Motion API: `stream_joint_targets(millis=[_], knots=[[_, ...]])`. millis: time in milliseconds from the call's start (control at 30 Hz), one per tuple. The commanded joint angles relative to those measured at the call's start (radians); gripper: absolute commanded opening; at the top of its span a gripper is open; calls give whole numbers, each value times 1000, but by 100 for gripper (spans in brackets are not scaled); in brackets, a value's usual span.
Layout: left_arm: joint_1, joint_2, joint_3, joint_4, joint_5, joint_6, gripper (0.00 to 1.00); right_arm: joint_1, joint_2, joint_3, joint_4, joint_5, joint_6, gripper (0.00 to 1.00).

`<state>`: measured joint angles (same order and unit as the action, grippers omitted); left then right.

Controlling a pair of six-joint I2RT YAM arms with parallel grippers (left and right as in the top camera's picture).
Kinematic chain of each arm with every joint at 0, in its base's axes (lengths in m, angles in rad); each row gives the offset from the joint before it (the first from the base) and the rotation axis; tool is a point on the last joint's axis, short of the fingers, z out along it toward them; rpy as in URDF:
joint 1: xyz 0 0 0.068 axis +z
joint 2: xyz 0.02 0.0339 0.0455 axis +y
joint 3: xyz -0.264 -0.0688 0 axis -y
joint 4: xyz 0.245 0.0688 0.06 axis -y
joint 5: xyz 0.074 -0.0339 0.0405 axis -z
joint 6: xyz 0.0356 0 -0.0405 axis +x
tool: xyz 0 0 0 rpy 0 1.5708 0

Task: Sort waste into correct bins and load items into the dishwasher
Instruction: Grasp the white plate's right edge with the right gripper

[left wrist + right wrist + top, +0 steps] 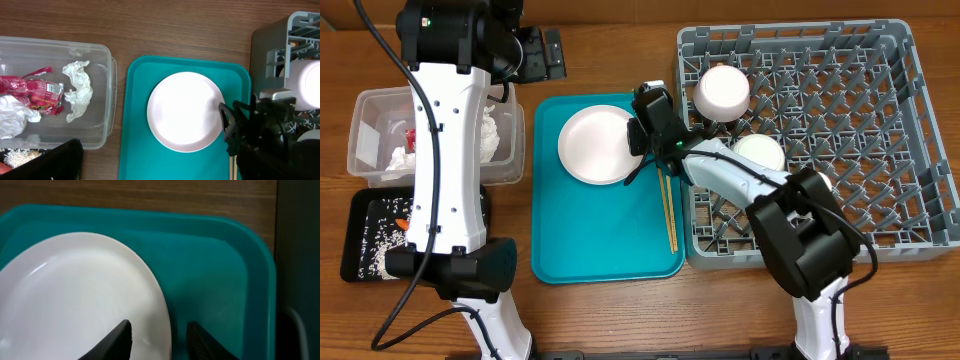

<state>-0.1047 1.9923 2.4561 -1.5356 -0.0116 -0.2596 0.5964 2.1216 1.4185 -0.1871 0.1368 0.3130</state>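
The round white plate (pixel 595 145) (pixel 185 110) (pixel 75 295) lies flat on the teal tray (pixel 600 250). My right gripper (pixel 637 145) (pixel 160 330) is low at the plate's right rim. Its jaws are open and straddle the rim, one finger over the plate and one over the tray, with a gap beside the rim. The chopsticks (pixel 669 210) (pixel 231 167) lie along the tray's right side. Two white bowls (pixel 722 90) (pixel 760 152) sit in the grey dishwasher rack (pixel 880 150). My left gripper (pixel 545 52) hangs open above the table behind the tray, holding nothing.
The clear tub (pixel 370 110) (pixel 100 75) at the left holds a red wrapper (pixel 35 92) and crumpled tissues (pixel 77 90). In front of it, the black tray (pixel 360 220) holds white rice-like scraps. My left arm stretches over both bins.
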Motion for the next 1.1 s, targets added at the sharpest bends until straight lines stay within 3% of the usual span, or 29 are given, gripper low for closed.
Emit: stream_joint_targets(millis=[0,700,867,1067], knots=[[-7,-23,19,-1,11,-10,100,4,27,1,23,-3,-6,40],[-7,-23,19,-1,11,-10,100,50,47,1,29,54,-77,41],[-7,-23,19,-1,11,-10,100,50,47,1,34,54,-78,47],[-7,-23,19,-1,11,-10,100,50,47,1,44,98,-77,47]])
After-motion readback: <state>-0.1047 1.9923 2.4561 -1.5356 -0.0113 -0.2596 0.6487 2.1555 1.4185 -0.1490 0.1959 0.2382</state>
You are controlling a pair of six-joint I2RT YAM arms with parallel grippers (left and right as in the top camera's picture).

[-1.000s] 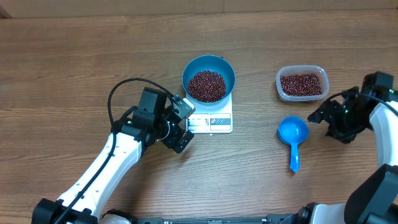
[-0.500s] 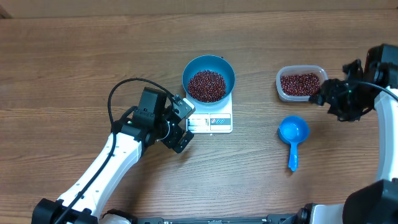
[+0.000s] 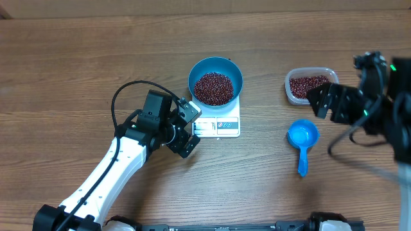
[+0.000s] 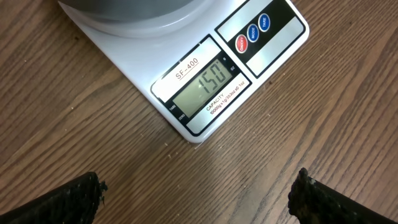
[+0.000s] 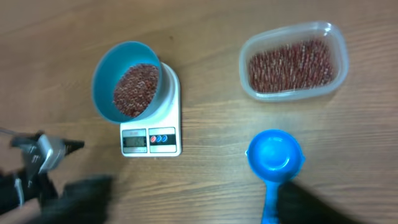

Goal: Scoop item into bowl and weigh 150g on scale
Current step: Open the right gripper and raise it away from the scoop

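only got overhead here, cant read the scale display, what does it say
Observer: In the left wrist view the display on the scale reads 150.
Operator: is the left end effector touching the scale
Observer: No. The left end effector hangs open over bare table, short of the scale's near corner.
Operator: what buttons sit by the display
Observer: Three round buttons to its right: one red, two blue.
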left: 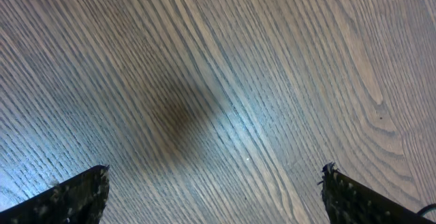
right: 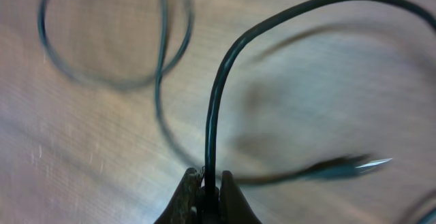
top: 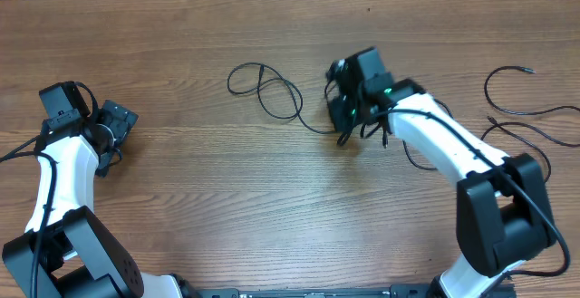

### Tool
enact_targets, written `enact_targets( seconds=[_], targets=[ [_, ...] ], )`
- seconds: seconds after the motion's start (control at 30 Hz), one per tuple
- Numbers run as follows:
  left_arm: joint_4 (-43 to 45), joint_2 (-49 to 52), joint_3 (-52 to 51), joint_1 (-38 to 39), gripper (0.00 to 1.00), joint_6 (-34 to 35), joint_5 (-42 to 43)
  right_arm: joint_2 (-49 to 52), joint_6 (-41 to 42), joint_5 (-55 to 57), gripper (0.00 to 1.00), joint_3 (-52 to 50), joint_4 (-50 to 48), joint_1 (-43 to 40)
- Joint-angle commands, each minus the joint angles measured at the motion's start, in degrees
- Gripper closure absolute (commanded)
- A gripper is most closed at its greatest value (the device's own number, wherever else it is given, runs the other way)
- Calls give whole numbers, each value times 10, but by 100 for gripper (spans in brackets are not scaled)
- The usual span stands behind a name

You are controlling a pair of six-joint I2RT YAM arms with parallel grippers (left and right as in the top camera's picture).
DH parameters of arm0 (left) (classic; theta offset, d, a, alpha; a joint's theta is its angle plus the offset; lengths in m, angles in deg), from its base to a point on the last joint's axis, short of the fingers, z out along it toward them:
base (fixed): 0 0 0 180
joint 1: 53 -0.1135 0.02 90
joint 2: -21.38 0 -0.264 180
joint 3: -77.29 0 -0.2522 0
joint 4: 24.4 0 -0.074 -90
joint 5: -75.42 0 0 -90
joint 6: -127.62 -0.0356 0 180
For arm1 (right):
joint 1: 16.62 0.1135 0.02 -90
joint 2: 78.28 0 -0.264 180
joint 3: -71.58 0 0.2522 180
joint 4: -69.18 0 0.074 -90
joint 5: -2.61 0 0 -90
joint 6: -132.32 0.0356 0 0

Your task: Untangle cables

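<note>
Brown wood-grain laminate covers the worktop [top: 227, 207], the grain running side to side in the overhead view. At the far left, the white-and-black left arm rises from the near edge and bends over its elbow, so that the left tool [top: 116, 121] sits low over the wood near the left edge, well apart from any cord. Its wrist view shows the left tool [left: 214, 173] spread as wide as it goes, with nothing between its dark fingertips [left: 82, 190] but bare boards [left: 238, 60] and a soft shadow. Near the middle, towards the far side, a looped cable [top: 267, 85] lies flat in two overlapping rings, its tail trailing right up to the right tool [top: 344, 128]. The right arm reaches from the near right corner up and leftward to the centre, wrist tipped down at the surface. Seen from its own camera, the right tool [right: 210, 178] is pinched tight on a black cable [right: 216, 94], which climbs from the fingertips and arches off to the right; a blurred plug end [right: 351, 164] lies beside it. Farther right, loose cables [top: 526, 113] sprawl in open curves by the worktop's right edge.
</note>
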Motion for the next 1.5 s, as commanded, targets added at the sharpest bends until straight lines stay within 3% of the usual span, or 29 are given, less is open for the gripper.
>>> enact_targets(
  seconds=[0.0,0.2,0.63,0.7,0.8,0.9,1.17,1.3,1.47],
  targets=[
    [1,0,8,-2,1,4,-3,-18,22,38,96,6,-1,-31],
    [1,0,8,-2,1,4,-3,-13,22,116,96,-13,0,-90],
    [1,0,8,-2,1,4,-3,37,28,118,96,-15,-5,-225],
    [1,0,8,-2,0,4,-3,47,52,117,86,-15,-5,-244],
    [1,0,8,-2,1,4,-3,57,69,91,45,-15,-5,-263],
    [1,0,8,-2,1,4,-3,59,64,37,29,-15,-9,-269],
    [1,0,8,-2,1,4,-3,59,-16,-167,19,-15,-54,-232],
    [1,0,8,-2,1,4,-3,59,-18,-176,12,-15,-89,-173],
    [1,0,8,-2,1,4,-3,59,-78,-154,12,-15,-139,-75]
  ],
)
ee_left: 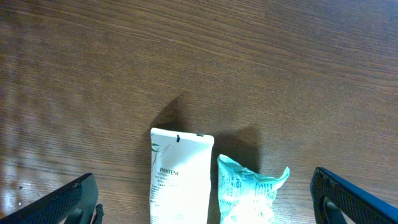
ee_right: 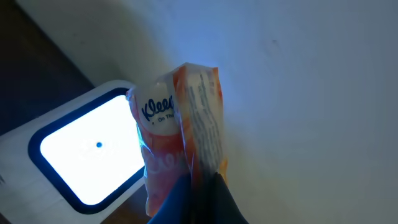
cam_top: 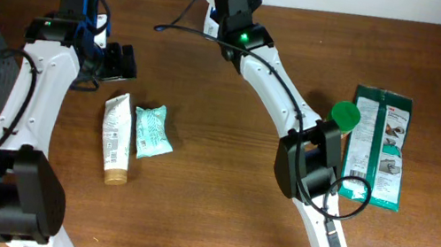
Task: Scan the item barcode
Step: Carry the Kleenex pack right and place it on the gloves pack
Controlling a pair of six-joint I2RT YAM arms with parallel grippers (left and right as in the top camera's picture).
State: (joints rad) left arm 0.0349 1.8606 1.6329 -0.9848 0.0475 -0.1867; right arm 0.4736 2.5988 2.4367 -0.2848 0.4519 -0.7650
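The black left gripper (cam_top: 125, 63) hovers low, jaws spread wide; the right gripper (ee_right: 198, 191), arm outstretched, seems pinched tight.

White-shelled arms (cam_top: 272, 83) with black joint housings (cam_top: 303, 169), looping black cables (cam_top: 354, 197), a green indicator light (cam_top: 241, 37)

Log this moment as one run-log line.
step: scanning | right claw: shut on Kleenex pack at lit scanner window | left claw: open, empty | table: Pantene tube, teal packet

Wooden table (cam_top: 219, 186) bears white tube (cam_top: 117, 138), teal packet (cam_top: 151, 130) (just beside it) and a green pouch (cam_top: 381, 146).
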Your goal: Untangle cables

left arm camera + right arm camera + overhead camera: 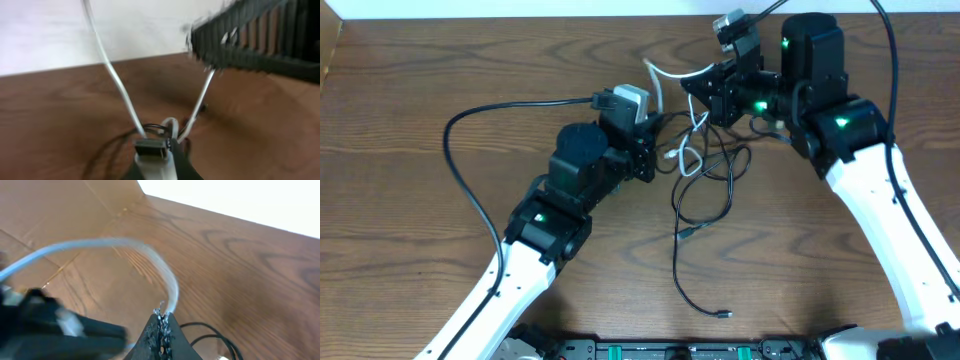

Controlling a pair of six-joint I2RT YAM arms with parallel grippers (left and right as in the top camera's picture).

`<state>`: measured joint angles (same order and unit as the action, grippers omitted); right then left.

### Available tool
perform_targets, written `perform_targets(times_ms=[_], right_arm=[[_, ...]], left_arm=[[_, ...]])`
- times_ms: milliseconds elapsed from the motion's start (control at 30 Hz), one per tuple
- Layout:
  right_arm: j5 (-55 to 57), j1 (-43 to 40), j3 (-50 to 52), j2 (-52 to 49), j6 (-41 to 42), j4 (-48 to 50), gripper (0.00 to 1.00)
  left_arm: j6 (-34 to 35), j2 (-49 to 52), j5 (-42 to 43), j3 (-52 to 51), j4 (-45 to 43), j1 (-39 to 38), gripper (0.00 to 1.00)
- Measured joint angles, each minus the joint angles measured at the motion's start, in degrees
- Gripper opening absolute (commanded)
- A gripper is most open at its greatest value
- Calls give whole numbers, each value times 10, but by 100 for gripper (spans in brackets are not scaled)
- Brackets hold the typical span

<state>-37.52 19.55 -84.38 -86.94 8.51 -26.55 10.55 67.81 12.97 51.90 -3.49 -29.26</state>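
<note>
The cables lie knotted in the middle of the table: black cords [710, 185] loop together, and one loose end trails toward the front edge [724, 315]. A white cable [692, 150] runs up out of the tangle and arcs over the back [670, 72]. My left gripper [655, 155] is shut on the white cable's plug [151, 148], with the cord rising from it [112, 75]. My right gripper [700, 92] is shut on the white cable [167, 287] further along, a little above the table. The black loops [212, 330] lie just below it.
The left arm's own thick black cable [470, 160] sweeps across the left of the table. A white wall edges the table's far side [50, 30]. A brown cardboard panel [50, 210] stands on the left. The right gripper's ribbed body [260, 35] hangs close above the left one.
</note>
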Motion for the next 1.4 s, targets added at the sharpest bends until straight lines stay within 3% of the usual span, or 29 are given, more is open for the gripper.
perform_targets(times_ms=[267,500,567,767,933,1033,1200,1400], right_arm=[[1,1,0,12,0,0,1],[12,1,0,12,0,0,1],[15,1,0,12,0,3,1],[15,1,0,12,2,9,1],[6,1,0,12,3,16,1],[1,1,0,12,5,17,1],[-11,1,0,12,9,21,1],[-46,1,0,12,21,37,1]], left_arm=[[39,9,79,0,-2,0,8],[44,9,141,0,42,0,21],[32,10,147,0,70,0,27],[-4,26,147,0,118,0,24],[-18,42,88,0,121,0,24],[-33,45,58,0,118,0,32],[-53,54,38,0,90,0,56],[-93,76,32,0,79,0,60]])
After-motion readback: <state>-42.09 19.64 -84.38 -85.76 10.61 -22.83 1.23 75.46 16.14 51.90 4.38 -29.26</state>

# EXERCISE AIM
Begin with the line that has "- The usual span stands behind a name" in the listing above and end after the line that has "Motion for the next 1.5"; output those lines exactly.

# COMPLETED TASK
- The usual span stands behind a name

You are controlling a pair of six-joint I2RT YAM arms with parallel grippers (left and right as in the top camera's picture).
DH parameters of arm0 (left) (classic; theta offset, d, a, alpha; a joint's theta is its angle plus the offset; lengths in m, angles in deg), from its base to a point on the last joint's axis, short of the fingers, z out along it toward them:
base (fixed): 0 0 0 180
joint 1: 53 -0.1135 0.02 90
joint 2: -21.38 0 -0.264 180
joint 3: -77.29 0 -0.2522 0
joint 4: 24.4 0 -0.074 -90
joint 5: -75.42 0 0 -90
joint 6: -127.62 -0.0356 0 180
For arm1 (right):
joint 1: 16.62 0.1135 0.02 -90
joint 2: 78.28 0 -0.264 180
joint 3: -71.58 0 0.2522 180
joint 4: -69.18 0 0.074 -90
joint 5: -2.61 0 0 -90
joint 6: -132.32 0.0356 0 0

Your task: Untangle cables

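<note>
Brown wood-grain laminate covers the worktop [top: 227, 207], the grain running side to side in the overhead view. At the far left, the white-and-black left arm rises from the near edge and bends over its elbow, so that the left tool [top: 116, 121] sits low over the wood near the left edge, well apart from any cord. Its wrist view shows the left tool [left: 214, 173] spread as wide as it goes, with nothing between its dark fingertips [left: 82, 190] but bare boards [left: 238, 60] and a soft shadow. Near the middle, towards the far side, a looped cable [top: 267, 85] lies flat in two overlapping rings, its tail trailing right up to the right tool [top: 344, 128]. The right arm reaches from the near right corner up and leftward to the centre, wrist tipped down at the surface. Seen from its own camera, the right tool [right: 210, 178] is pinched tight on a black cable [right: 216, 94], which climbs from the fingertips and arches off to the right; a blurred plug end [right: 351, 164] lies beside it. Farther right, loose cables [top: 526, 113] sprawl in open curves by the worktop's right edge.
</note>
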Motion for the next 1.5 s, as commanded, targets added at the sharpest bends until straight lines stay within 3% of the usual span, or 29 are given, less is open for the gripper.

The work is done, and the output is complete.